Ron: So I never know the titles of my books. Oh, I just know what the topic is because every time I write a book, the publisher comes up with a new title for my book. So it's on autism growth and transitioning into adulthood. I interviewed over 100 people who are on the autism spectrum and gainfully employed, and I interviewed over 50 professionals who work with young adults with autism and helping them gain those skills for employment. And Dr. Berry, the author of Uniquely Human A Different Way of Seeing Autism. He did the foreword already for the book, and I got endorsements from well-known people who work in the autism spectrum. But my goal with this book is to change the employment status of people with autism. In the United States currently, only 3% of people with autism are gainfully employed, as I am, 80% of people with autism have never had a job or they are unemployed. And only about 10% currently in the United States are employed at all. And many of those, about 7% of them are not gainfully employed. So you're saying that there are very few people employed.
Mary: 3% are gainfully.
Ron: Gainfully employed, making good money.
Mary: Wow. Okay.
Ron: So you could have a house where you could have a family.
Mary: And that's where 10% are employed in some respect.

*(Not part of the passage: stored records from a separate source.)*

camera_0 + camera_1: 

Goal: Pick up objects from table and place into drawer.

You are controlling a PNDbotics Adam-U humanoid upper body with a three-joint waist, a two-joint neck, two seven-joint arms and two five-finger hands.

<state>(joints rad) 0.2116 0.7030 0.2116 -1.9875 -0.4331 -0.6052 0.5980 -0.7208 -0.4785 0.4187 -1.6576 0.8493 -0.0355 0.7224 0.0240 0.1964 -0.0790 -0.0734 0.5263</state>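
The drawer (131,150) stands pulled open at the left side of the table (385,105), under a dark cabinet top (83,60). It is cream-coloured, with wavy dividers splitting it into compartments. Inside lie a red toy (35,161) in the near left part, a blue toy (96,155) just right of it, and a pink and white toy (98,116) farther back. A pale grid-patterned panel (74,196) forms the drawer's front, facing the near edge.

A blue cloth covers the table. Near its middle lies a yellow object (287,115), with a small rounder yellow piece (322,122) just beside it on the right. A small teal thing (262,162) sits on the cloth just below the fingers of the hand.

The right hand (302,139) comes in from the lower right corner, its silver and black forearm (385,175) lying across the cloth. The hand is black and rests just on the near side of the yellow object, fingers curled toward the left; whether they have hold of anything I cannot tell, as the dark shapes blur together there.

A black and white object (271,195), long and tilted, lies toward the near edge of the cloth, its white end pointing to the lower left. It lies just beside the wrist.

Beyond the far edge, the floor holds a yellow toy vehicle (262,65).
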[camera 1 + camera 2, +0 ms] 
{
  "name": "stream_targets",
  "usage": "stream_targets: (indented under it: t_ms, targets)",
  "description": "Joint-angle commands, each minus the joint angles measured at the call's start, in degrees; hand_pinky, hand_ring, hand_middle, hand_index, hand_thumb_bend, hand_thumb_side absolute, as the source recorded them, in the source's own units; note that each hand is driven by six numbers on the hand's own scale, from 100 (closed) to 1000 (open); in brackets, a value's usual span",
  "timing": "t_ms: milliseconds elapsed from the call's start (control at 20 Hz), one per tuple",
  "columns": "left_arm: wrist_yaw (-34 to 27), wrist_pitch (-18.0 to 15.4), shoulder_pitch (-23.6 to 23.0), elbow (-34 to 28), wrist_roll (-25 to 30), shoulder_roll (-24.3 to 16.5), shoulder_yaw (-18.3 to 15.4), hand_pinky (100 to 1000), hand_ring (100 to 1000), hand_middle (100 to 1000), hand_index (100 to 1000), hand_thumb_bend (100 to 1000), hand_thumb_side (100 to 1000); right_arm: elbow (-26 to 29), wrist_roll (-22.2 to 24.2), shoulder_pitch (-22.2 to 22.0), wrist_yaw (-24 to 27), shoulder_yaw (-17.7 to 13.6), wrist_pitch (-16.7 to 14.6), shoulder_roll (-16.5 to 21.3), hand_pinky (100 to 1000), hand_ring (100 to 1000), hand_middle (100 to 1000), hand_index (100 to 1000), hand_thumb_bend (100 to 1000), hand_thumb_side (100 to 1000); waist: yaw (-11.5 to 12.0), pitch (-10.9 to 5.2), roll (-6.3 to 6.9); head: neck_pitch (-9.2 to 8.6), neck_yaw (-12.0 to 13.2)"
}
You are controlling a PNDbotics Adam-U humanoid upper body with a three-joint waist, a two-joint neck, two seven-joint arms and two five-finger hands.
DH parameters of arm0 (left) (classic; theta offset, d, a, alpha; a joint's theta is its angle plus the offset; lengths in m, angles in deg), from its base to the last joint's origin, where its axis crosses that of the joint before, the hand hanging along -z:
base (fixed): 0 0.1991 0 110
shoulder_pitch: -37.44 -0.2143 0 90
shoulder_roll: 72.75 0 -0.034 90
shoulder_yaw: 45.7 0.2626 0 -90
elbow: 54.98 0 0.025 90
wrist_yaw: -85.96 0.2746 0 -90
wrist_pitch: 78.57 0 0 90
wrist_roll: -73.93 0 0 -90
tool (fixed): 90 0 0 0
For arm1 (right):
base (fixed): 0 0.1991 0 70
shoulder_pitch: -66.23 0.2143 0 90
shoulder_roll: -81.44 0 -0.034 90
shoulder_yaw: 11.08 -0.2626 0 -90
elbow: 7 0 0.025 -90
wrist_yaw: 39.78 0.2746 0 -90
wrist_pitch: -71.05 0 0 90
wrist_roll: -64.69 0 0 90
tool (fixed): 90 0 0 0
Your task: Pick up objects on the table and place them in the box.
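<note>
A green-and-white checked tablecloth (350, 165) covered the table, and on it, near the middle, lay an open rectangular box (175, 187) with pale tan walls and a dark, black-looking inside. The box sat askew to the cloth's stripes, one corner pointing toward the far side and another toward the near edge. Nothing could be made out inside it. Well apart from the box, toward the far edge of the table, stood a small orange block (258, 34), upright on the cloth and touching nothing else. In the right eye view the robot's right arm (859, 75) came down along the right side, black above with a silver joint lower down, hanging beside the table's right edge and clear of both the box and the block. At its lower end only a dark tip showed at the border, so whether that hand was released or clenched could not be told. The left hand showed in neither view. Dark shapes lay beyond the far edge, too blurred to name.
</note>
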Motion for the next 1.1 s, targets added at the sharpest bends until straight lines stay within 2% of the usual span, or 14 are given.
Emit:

Two Important Things Ron’s Mom Did for Him
Ron: In some capacity. Yeah, like working, bagging groceries. And that's another story. My mom, you, she was inspired by Proverbs 22:29. Do you see men skilled in his labor? You serve before kings, you will not serve before obscure men. And when I entered kindergarten in special education, they had a two teacher rule. You had one in the back of the room, one at the front row in the front. Make sure you won't escape through the front door. One in the back made sure you didn't make a MacGyver exit through the back door. My mom said, You're not educating people. You're babysitting young adults with autism. And she said if he's babysat and not taught, the best he's going to be is bagging groceries. Best he is going to be is a bellboy when the door opens, or washing dishes. And he said, if I can get those skills, he'll serve before kings and not obscure men. And even when I did my internship in college, I did it under the world renowned Dr. Jack Van Impe who had more Bible verses and memorized the world than anyone else at the time of his death. He has spoken live to over 10 million people, and he took me right under his wing when he saw my talent. Temple Grandin says it best, talent attracts mentors and I have over 15,000 Bible verses memorized, and that's what made him mentor me and let me be his first intern for his international ministry. So my mom did two things that every person on the autism spectrum whose super successful parents did or someone did in their life, Number one, she believed in me. She saw a gift and said, If I can refine that gift, he'll be serving before kings, not obscure men. Number two, she knew how to market my gifts. She taught me how to market and be an entrepreneur. And that helped me to be able to go away to college and get my master's degree. And you look at people like Temple Grandin, Grant Manier the great artist. Their parents saw that gift and they realized how to market it. Armani Williams, a NASCAR driver, his dad and mom were able to market that passion for NASCAR driving. And now he has sponsors, which good marketers get, Clay Marzo the surfer.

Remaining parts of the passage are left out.